◆ Exercise description
Everything from the line containing "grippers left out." through the final line of the material is to be restated word for word, and only that.
▼
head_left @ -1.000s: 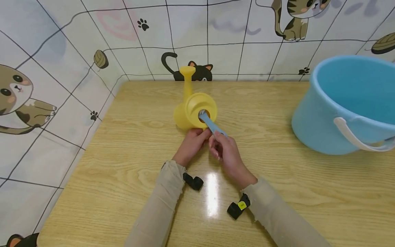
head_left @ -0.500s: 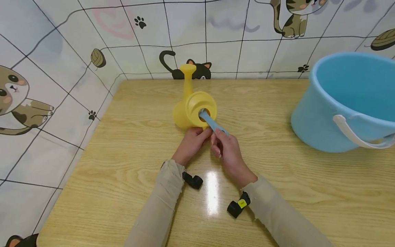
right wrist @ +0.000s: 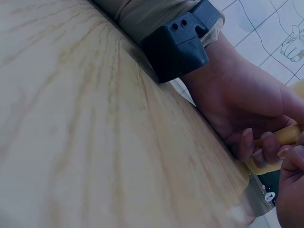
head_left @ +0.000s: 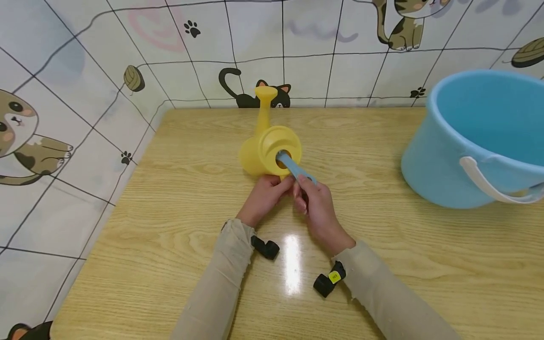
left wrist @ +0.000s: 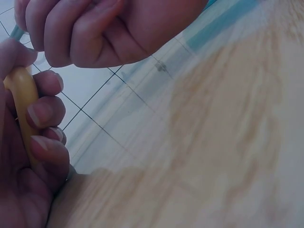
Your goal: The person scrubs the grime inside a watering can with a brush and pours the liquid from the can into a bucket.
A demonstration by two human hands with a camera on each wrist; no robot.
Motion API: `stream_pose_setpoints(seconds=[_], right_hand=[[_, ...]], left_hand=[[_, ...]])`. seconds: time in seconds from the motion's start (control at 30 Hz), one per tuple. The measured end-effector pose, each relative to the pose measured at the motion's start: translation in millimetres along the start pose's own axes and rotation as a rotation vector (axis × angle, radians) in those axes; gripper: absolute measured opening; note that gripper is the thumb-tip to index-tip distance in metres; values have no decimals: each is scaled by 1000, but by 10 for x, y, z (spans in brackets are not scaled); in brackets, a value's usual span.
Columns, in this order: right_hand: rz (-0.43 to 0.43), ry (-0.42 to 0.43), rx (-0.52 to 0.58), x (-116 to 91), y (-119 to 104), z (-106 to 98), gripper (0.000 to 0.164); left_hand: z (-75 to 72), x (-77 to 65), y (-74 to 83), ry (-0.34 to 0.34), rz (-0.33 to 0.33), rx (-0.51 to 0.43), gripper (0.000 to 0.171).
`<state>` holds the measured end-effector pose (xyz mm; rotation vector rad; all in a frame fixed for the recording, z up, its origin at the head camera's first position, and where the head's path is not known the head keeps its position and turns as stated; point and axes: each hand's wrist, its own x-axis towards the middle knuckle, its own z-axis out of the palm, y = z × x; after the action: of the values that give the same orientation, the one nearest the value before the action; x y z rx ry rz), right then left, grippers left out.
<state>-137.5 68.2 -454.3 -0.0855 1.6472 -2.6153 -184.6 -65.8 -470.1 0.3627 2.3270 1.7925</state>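
A yellow watering can [head_left: 250,158] sits on the table towards the back, its spout pointing at the rear wall and its round top opening facing me. My left hand [head_left: 264,198] grips the can's yellow handle [left wrist: 28,102], fingers curled round it in the left wrist view. My right hand [head_left: 316,203] pinches a slim light blue tool [head_left: 296,171] with a hole near its held end. The tool's other end reaches into the can's opening, where its working head is mostly hidden. In the left wrist view the right hand [left wrist: 95,35] has its fingers curled, close above the left.
A large light blue bucket [head_left: 442,174] with a white handle [head_left: 484,182] stands at the right on the wooden table [head_left: 170,226]. Walls with a cat and tile print [head_left: 314,42] rise behind and on the left. Black wrist cameras [head_left: 325,284] are strapped to both sleeves.
The watering can has turned slightly, its spout tip shifting to the right. The right hand and blue tool have moved a little right, the tool staying in the opening. The left hand keeps its grip.
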Motion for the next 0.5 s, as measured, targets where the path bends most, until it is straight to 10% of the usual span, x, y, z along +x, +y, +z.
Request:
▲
◆ Problem solution
`<state>` holds the measured end-effector pose (xyz mm; rotation vector rad; all in a frame fixed for the recording, z up, its origin at the head camera's first position, and where the head's path is not known the head keeps its position and turns as stated; point and axes: each hand's wrist, its own x-axis towards the middle knuckle, its own z-axis out of the palm, y = z × x; after the action: of the values that give the same orientation, the one nearest the value before the action; x y z rx ry rz), right then left, grippers left out.
<state>-137.5 68.2 -454.3 -0.0855 1.6472 -2.6153 -184.6 -65.8 -470.1 0.3627 2.3270 1.7925</state>
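A yellow watering can [head_left: 250,158] sits on the table towards the back, its spout pointing at the rear wall and its round top opening facing me. My left hand [head_left: 264,198] grips the can's yellow handle [left wrist: 28,102], fingers curled round it in the left wrist view. My right hand [head_left: 316,203] pinches a slim light blue tool [head_left: 296,171] with a hole near its held end. The tool's other end reaches into the can's opening, where its working head is mostly hidden. In the left wrist view the right hand [left wrist: 95,35] has its fingers curled, close above the left.
A large light blue bucket [head_left: 442,174] with a white handle [head_left: 484,182] stands at the right on the wooden table [head_left: 170,226]. Walls with a cat and tile print [head_left: 314,42] rise behind and on the left. Black wrist cameras [head_left: 325,284] are strapped to both sleeves.
The watering can has turned slightly, its spout tip shifting to the right. The right hand and blue tool have moved a little right, the tool staying in the opening. The left hand keeps its grip.
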Motion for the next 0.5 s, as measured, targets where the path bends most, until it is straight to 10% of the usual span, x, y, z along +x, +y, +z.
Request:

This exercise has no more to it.